TERMINADO el Concilio Vaticano II, la Iglesia dirigía estas palabras a todas las mujeres: «Ha llegado la hora en que la vocación de la mujer se cumple en plenitud (…). Por eso, en este momento en que la humanidad conoce una mutación tan profunda, las mujeres llenas del espíritu del Evangelio pueden ayudar tanto»8. Se trata de un proceso siempre en curso, en el que las mujeres del Opus Dei están llamadas a poner «en diálogo toda su riqueza espiritual y humana con las personas de nuestro tiempo»9. Esa es precisamente la misión divina transmitida a san Josemaría en 1928: dar a los cambios en la sociedad, desde dentro, el rostro de Cristo, siendo protagonistas principales de la historia.
«Hijas mías, –decía el fundador del Opus Dei, en un 14 de febrero– yo quisiera que hoy os dierais cuenta de tantas cosas como el Señor, la Iglesia, la humanidad entera esperan de la Sección femenina del Opus Dei; y que, conociendo toda la grandeza de vuestra vocación, la améis cada día más»10. La vocación de las mujeres en el Opus Dei es una vocación apostólica, una luz que el Señor ha suscitado para que pueda ponerse «sobre el candelero» (Lc 11,33), de modo que a todos alcance su claridad y su calor. «De la santidad de la mujer depende en gran parte la santidad de las personas que la rodean»11.
Cada 14 de febrero es un día de oración agradecida a Dios y de fiesta. Por un lado, porque, en continuidad con el 2 de octubre, ese día se abrió un camino de verdadera alegría cristiana para muchas mujeres y, en consecuencia, para todos; y, por otro lado, porque Dios continúa bendiciendo a su Iglesia a través de los sacerdotes de la Obra que, prestando su voz y sus manos a Cristo, llenan de santidad todos los caminos de la tierra.
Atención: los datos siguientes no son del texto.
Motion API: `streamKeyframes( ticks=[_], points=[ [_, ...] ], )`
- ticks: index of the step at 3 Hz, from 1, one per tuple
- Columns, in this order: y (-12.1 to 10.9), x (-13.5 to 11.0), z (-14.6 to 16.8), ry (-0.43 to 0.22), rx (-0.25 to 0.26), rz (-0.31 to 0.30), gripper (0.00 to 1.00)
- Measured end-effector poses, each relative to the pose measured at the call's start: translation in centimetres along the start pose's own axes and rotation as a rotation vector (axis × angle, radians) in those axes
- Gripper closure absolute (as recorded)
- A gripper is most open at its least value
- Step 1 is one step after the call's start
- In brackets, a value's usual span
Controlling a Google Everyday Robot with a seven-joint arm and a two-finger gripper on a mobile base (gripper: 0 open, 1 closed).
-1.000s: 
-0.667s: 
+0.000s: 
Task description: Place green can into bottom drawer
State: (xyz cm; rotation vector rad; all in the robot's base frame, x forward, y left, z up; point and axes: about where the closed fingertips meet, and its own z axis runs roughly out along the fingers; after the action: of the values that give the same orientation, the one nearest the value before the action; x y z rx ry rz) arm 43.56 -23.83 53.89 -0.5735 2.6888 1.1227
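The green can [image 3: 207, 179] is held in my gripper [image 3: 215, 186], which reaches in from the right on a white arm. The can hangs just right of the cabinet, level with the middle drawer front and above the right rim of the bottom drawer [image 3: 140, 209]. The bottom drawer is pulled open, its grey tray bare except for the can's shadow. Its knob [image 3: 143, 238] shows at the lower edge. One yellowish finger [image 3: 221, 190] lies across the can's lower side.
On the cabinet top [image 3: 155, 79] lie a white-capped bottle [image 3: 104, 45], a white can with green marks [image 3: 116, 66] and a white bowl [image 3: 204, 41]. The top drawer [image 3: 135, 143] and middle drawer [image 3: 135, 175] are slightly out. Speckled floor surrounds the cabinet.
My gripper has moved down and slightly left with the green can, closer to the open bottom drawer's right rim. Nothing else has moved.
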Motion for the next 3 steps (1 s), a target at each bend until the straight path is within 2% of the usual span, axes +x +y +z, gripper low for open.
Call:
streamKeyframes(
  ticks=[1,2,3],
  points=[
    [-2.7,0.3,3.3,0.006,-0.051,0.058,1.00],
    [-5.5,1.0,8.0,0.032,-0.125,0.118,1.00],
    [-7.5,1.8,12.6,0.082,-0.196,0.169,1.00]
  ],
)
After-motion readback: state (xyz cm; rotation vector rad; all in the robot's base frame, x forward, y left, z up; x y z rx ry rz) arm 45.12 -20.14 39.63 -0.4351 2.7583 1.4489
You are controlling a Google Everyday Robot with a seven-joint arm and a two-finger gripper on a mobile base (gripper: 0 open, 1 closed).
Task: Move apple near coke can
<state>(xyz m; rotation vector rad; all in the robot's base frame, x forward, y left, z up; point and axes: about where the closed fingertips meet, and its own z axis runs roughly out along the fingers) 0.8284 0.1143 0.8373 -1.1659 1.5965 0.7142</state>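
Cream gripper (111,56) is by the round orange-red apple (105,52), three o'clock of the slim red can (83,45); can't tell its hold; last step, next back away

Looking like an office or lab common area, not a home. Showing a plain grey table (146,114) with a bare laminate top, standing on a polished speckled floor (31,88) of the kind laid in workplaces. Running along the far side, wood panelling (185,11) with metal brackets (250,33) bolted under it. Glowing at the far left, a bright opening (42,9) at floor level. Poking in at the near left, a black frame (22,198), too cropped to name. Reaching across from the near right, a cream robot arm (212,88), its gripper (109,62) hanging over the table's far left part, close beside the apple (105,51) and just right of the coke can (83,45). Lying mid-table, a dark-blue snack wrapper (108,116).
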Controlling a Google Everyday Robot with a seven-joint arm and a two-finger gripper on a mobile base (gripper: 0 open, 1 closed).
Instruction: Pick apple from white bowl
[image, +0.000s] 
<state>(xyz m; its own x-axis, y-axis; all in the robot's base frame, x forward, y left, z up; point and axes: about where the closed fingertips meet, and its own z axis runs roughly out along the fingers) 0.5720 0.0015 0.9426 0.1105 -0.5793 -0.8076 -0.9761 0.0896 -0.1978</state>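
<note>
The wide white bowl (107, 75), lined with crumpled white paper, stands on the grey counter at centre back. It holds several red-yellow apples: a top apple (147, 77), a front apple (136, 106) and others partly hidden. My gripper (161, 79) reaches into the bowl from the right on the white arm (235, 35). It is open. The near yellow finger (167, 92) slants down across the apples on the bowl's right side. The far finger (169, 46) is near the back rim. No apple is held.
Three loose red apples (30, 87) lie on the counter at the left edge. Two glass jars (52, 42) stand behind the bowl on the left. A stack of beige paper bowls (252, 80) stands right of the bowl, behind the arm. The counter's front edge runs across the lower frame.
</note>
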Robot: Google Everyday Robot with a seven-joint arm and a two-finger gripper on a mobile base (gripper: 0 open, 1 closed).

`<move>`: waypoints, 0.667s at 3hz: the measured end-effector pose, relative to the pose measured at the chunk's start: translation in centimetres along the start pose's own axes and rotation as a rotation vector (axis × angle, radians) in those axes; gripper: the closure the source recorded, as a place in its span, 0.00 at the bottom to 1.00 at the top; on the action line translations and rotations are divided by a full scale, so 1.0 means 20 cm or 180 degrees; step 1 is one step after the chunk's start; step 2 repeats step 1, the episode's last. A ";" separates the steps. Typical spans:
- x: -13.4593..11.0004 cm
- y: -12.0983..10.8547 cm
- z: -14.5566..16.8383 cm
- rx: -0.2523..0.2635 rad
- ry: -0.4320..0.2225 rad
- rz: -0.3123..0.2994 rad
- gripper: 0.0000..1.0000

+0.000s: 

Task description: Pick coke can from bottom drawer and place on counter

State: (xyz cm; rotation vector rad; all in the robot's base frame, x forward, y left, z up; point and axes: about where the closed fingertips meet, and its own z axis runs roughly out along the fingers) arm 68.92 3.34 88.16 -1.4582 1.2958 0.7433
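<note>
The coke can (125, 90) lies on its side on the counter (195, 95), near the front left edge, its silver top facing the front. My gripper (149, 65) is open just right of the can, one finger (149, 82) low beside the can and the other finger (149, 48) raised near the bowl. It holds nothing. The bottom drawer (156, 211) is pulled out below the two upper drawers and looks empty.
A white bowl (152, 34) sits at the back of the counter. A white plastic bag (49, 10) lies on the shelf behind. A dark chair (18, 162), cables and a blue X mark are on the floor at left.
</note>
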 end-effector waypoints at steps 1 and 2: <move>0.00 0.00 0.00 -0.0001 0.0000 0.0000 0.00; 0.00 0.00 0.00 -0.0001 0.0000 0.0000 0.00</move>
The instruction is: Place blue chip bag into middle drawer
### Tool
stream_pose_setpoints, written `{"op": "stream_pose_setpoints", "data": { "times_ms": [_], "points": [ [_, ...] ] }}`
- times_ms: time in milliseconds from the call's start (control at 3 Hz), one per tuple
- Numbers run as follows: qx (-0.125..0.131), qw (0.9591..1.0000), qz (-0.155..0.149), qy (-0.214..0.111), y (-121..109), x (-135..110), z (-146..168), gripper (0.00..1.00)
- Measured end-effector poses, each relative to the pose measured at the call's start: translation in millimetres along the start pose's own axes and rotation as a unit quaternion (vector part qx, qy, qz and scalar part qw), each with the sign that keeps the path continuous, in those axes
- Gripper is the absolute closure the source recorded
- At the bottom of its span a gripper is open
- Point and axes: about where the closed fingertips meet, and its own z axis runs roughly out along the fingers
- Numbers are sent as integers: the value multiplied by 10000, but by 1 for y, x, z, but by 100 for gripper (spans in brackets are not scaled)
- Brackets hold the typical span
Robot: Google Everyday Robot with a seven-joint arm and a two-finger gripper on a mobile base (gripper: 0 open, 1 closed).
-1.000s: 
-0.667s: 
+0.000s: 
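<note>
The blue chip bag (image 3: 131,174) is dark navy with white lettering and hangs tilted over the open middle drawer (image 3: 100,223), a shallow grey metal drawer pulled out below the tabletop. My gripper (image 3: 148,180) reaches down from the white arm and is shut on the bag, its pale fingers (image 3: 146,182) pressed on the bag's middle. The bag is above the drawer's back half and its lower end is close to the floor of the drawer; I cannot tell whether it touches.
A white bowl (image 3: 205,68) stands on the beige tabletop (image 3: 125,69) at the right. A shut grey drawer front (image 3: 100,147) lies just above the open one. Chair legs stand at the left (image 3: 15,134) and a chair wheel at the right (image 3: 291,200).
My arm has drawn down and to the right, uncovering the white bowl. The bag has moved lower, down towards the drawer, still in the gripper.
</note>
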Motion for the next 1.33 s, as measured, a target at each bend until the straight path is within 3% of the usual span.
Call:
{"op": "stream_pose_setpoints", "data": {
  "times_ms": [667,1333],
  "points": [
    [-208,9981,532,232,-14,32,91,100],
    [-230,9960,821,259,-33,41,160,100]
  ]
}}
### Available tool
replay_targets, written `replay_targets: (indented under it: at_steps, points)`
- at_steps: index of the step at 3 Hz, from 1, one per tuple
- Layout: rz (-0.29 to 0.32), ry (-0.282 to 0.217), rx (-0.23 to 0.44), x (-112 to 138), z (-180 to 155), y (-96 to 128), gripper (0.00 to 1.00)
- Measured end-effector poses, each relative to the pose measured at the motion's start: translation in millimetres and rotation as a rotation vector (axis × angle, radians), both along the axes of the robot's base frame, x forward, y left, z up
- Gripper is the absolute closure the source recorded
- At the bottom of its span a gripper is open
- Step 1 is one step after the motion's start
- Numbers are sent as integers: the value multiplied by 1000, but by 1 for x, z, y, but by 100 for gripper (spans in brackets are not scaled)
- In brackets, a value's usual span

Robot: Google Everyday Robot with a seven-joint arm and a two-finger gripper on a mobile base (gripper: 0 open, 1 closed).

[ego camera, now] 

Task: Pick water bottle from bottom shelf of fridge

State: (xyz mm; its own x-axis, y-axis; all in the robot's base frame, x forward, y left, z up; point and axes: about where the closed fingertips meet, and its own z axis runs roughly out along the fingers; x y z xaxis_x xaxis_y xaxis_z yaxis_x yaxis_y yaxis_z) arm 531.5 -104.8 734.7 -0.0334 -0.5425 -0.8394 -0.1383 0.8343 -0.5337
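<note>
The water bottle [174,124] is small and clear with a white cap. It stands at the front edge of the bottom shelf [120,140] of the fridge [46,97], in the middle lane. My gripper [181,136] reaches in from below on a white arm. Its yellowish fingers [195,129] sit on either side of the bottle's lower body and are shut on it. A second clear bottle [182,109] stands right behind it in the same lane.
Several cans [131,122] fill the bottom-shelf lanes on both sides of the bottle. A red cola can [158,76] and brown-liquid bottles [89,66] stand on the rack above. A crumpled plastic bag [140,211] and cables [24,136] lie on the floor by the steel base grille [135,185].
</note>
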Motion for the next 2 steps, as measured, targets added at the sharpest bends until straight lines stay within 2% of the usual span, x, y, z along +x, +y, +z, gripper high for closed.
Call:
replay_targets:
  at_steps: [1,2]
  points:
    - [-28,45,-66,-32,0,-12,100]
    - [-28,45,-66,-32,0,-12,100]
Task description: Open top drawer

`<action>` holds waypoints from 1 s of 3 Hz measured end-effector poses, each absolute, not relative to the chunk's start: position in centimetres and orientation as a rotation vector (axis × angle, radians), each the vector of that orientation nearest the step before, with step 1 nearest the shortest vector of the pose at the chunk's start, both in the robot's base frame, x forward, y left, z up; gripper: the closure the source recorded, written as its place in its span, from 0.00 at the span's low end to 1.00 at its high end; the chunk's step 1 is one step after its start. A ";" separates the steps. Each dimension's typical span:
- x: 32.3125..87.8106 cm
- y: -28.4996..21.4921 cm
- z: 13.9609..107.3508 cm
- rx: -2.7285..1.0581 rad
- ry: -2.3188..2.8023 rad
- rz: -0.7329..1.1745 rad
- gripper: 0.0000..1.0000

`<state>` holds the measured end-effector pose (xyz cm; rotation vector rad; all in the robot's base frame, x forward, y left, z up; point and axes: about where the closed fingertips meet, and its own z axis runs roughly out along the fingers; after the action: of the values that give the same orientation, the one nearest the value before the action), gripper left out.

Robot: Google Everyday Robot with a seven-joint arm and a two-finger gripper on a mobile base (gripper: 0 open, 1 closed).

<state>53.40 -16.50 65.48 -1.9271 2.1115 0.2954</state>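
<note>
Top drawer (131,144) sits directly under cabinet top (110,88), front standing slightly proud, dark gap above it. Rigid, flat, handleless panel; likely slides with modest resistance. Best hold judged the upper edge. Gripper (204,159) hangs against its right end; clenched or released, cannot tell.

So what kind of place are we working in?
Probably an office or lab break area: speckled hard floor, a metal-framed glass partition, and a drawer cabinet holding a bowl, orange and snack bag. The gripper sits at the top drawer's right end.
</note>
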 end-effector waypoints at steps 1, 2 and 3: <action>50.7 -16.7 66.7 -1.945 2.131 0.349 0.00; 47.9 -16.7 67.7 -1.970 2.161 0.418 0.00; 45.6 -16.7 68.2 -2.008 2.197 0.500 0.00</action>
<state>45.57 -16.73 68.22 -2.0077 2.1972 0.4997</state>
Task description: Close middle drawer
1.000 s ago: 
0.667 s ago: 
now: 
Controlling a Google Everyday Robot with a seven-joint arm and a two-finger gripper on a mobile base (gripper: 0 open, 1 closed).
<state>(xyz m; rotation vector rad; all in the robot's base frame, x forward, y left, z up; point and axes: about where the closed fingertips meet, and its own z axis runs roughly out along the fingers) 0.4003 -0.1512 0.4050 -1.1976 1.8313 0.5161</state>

Se anota en el diario del centro en el que vivían muchas mujeres del Opus Dei en Roma, cerca de san Josemaría, en un aniversario de aquella fecha: «Hoy es un día grande, feliz, lleno de alegría para nosotras. Es día de echar a volar todas las campanas de Roma, día de pasárselo entero dando gracias a Dios. Y día también de celebrarlo, porque es como si fueran los santos y cumpleaños de todas»12. Esta alegría se extiende a todas las personas que se acercan al calor de la Obra, con quienes podemos agradecer, junto a santa María, todos los dones que Dios ha regalado a su Iglesia.
1 Beato Álvaro del Portillo, Carta pastoral, 9-I-1980.
2 San Josemaría, Notas de una reunión familiar, 14-II-1958.
3 Cfr. San Josemaría, Instrucción acerca del espíritu sobrenatural de la Obra de Dios, n. 15.
4 Francisco, Gaudete et exsultate, n. 173.
5 San Josemaría, Cartas 32, n. 41.
6 Mons. Fernando Ocáriz, “La vocación al Opus Dei como vocación en la Iglesia”, en El Opus Dei en la Iglesia, Rialp, Madrid, 1993, p 190.
7 Carta a san Josemaría, 4-VI-1958, en Letras a un santo.
8 San Pablo VI, Mensaje a las mujeres, en la Clausura del Concilio Vaticano II, 8-XII-1965.
9 Mons. Fernando Ocáriz, Mensaje, 5-II-2020.
10 San Josemaría, Homilía, 14-II-1956.
11 Mons. Fernando Ocáriz, Mensaje, 5-II-2020.